Journée mondiale de l’habitat 2019 : quelle place pour la terre crue et le plastique?

La communauté internationale a célébré, le 7 octobre 2019 (1er lundi du mois), la Journée mondiale de l’habitat qui avait pour thème : « Technologies de pointe comme outils innovants de transformation des déchets en richesses ». En effet, à travers ce thème, il s’agissait de mettre l’accent sur la réduction et la valorisation des déchets dans la construction.

Dans un contexte de mondialisation, caractérisé par une croissance urbaine rapide, où près de la moitié de la population des pays en développement et les 3/4 dans les pays développés vivent et travaillent en villes, la problématique d’abris décents et durables se pose avec acuité.

Voilà pourquoi, la Journée mondiale de l’habitat, célébrée le 1er lundi du mois d’octobre depuis 1986, offre l’opportunité de s’y pencher. Pour l’édition 2019, l’accent est mis sur la réduction et la valorisation des déchets.

Le secrétaire général de l’ONU, Antonio Guterres, s’est surtout focalisé sur le rôle important des villes et des communautés dans la réalisation des objectifs de développement durable.

« Bien planifiées et intelligemment gérées, les villes peuvent conduire à une croissance inclusive et à un développement à faible taux d’émissions », estime-t-il.

Comment construire aujourd’hui sans pour autant hypothéquer l’habitat des prochaines générations ? C’est du moins le défi auquel les sociétés qui doivent œuvrer à garantir l’accès équitable au logement, tout en répondant aux exigences du changement climatique qui met à mal l’environnement.

En effet, l’appel à la valorisation des déchets sonne comme une invite à un changement d’attitudes pour construire durablement, surtout que la planète subit de plein fouet la pollution inquiétante par l’invasion du plastique et les gaz à effet de serre rejetés. Il est nécessaire d’adopter, entre autres, les technologies de recyclage du plastique pour la construction des habitats respectueux de l’environnement et du bien-être commun.

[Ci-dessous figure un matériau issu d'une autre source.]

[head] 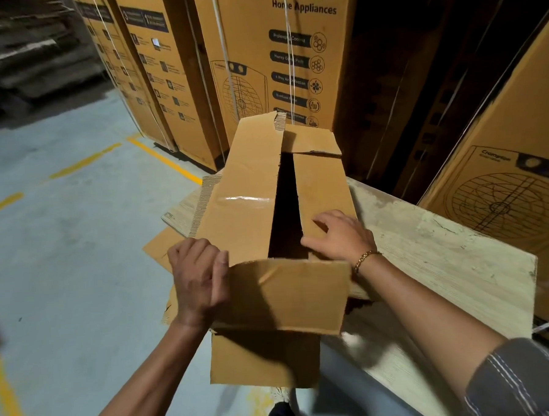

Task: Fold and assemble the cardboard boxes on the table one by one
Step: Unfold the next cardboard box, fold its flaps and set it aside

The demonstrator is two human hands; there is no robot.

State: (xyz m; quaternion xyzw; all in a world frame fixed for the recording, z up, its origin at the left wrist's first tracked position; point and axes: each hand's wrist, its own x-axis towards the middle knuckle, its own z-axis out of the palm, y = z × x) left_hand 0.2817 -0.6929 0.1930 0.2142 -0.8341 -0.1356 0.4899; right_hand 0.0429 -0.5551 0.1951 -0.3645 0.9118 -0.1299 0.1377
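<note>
Brown box lies lengthwise on the pale surface, its near end poking out past the edge toward the person. Left hand curls round the near left corner, thumb on the end flap. Right hand lies spread and flat on the right flap, gripping nothing. Dark gap between the long flaps: push too hard and that flap could dive inside. With the overhang, a heavy press might tip the whole thing off.
</note>
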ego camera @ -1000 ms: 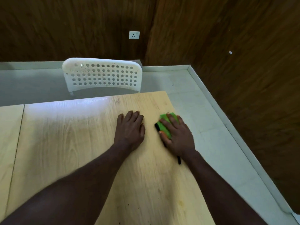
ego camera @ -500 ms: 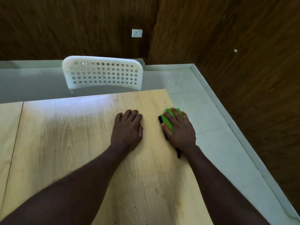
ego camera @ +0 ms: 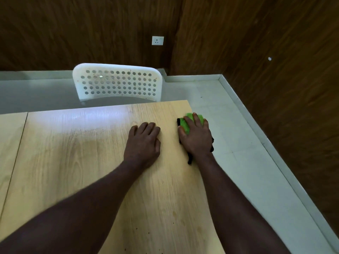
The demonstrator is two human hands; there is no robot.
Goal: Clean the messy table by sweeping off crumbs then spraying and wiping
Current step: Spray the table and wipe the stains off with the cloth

Le projet 3P (Plastique- Projet- Pochettes) qui a permis de créer un Centre artisanal de recyclage du plastique à Ouahigouya au Burkina Faso, en est un exemple et peut inspirer d’autres pays.

Un projet similaire doit voir le jour à Parakou au Bénin, après sa phase pilote pour résoudre surtout les problèmes d’insalubrité, de prolifération des sachets plastiques et de chômage.

Initié dans le cadre du partenariat entre la municipalité et la ville d’Orléans en France, ledit projet vise à transformer les sachets plastiques en pavés autobloquants utilisables dans la construction des maisons, des aires de jeux, des passages pour piétons et des routes.

L’essor que devrait avoir le projet est largement atteint. C’est une aubaine à saisir et à généraliser dans les grandes villes du Mali, car la gestion des déchets plastiques constituent un vrai défi aujourd’hui pour les responsables politiques et les populations.

Pour un changement de comportements au niveau des populations, il faut accorder plus d’importance aux questions environnementales, conjugué à une bonne dose de volonté politique.